14.bölüm

149 6 0
                                    

İyi okumalar :)
...

Hayat ne kadar ilginçti. Seni beklemediğin bir anda beklenmeyen şeylere sürüklüyor. Bu yüzden her zaman her şeye hazırlıklı olmak lazım. Umarım bende beklenmeyen şeylere hazırımdır.

Emir beni sınıra bıraktığında vampir hızımla hemen eve gittim. Balkondan eve girdiğimde seslerden Ateşin odasında ve ireminde mutfakta olduğunu anladığımda mutfağa gittim. İrem bir elinde kan paketini ağzına koymuş içiyor diğer elinde ise telefonunu tutmuş bişeyler yapıyordu.

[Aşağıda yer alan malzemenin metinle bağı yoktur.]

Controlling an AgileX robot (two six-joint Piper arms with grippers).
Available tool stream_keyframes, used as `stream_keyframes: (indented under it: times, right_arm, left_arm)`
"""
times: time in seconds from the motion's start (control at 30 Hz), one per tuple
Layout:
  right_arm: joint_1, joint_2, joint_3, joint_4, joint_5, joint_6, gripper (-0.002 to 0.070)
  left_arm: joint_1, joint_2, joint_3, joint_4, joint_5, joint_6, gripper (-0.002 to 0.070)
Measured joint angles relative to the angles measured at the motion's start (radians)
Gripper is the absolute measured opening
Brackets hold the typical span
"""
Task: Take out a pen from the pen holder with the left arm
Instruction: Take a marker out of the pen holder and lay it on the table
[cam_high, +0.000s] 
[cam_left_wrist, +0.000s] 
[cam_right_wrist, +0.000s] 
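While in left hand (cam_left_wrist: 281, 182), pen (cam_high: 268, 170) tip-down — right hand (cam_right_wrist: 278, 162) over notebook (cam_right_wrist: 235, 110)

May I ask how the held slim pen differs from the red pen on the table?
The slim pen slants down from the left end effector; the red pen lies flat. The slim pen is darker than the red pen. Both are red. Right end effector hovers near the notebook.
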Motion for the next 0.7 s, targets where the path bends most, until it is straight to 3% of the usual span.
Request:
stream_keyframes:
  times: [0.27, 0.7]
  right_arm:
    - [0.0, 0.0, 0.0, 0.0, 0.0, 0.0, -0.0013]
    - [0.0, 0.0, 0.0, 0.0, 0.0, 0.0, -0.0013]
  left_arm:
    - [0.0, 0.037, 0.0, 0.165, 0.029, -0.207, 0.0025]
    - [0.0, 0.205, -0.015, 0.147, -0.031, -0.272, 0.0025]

Bende dolaptan kan paketi alıp yanındaki sandalyelerden birine oturdum. "Konuştun mu o kokuşmuşla?" İremin sorusuyla ona baktım. Kafasına hafif vurarak "kokuşmuş deme" dedim. "Evet yarın o ve arkadaşlarıyla ormana gidiyoruz" dedim. Bana şaşırmış gibi bakarken içeri Ateş girdi ve "bir kokuşmuş yetmiyordu şimdi kokuşmuş arkadaşlarıda mi geliyor?" Dediğinde göz devirdim.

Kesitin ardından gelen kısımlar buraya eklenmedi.